__Task prompt__. The pictures get dropped, while every remaining part of the listing is copied exactly.

__Material for this exercise__.

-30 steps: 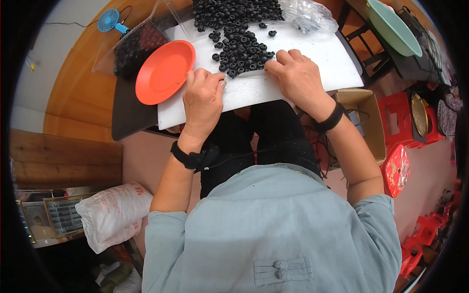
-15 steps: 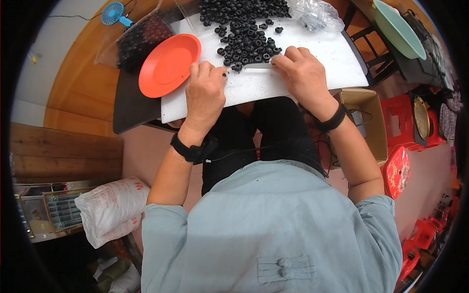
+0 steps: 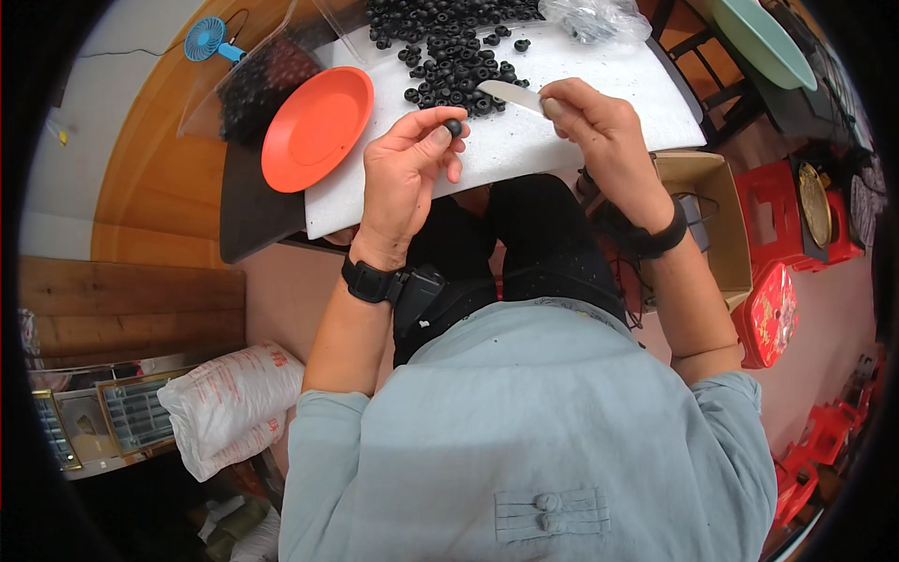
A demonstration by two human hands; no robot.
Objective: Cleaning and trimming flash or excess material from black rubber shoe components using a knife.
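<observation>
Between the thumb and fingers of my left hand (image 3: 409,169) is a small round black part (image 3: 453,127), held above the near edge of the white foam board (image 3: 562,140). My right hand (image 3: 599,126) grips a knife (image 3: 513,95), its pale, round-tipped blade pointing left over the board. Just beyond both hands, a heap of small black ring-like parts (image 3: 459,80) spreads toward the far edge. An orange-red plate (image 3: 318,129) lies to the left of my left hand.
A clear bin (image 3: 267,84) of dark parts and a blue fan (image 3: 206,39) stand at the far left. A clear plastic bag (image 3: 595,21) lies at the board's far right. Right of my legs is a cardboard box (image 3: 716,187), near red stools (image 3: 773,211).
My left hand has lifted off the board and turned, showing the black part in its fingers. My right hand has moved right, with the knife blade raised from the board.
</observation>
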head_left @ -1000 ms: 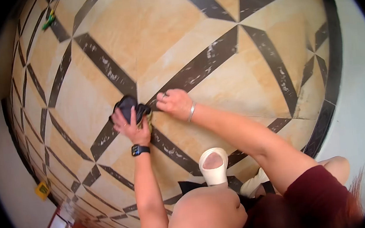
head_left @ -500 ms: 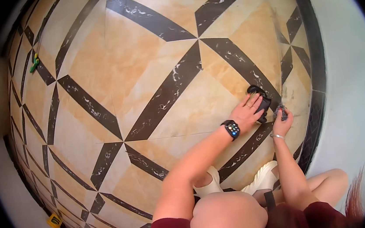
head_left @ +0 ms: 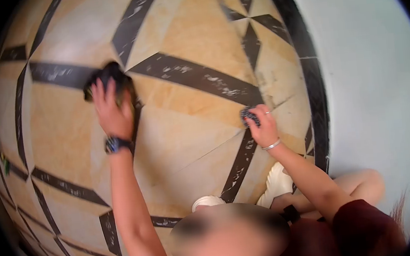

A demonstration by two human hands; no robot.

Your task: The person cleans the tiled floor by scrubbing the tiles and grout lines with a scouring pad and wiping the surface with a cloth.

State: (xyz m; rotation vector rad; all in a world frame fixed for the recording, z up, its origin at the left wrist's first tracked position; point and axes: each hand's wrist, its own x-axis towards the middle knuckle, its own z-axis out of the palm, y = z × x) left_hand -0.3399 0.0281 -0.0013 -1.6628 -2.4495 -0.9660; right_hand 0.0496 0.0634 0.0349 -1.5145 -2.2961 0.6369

__Answer for the task__.
-30 steps: 
-15 steps: 
+0 steps: 
A demonstration by two human hands; no robot.
Objective: Cleaning and trimming flash or excess material from black rubber shoe components using a knife.
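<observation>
Between the thumb and fingers of my left hand (image 3: 409,169) is a small round black part (image 3: 453,127), held above the near edge of the white foam board (image 3: 562,140). My right hand (image 3: 599,126) grips a knife (image 3: 513,95), its pale, round-tipped blade pointing left over the board. Just beyond both hands, a heap of small black ring-like parts (image 3: 459,80) spreads toward the far edge. An orange-red plate (image 3: 318,129) lies to the left of my left hand.
A clear bin (image 3: 267,84) of dark parts and a blue fan (image 3: 206,39) stand at the far left. A clear plastic bag (image 3: 595,21) lies at the board's far right. Right of my legs is a cardboard box (image 3: 716,187), near red stools (image 3: 773,211).
My left hand has lifted off the board and turned, showing the black part in its fingers. My right hand has moved right, with the knife blade raised from the board.
</observation>
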head_left @ -1000 ms: 
head_left @ -500 ms: 
head_left @ +0 ms: 

A demonstration by two human hands; no robot.

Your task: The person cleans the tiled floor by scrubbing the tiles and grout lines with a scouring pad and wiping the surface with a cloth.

State: (xyz m; rotation vector rad; all in a world frame fixed for the recording, z up, its origin at the left wrist's first tracked position; point and axes: each hand's wrist, its own x-axis towards the middle knuckle, its own z-axis out of the palm, y = z × x) left_hand -0.3399 0.0281 -0.0013 -1.6628 -2.4495 -0.9660; right_hand 0.0496 0.0634 0.0349 -1.5145 -2.2961 0.6369

Work on the exercise is now finished.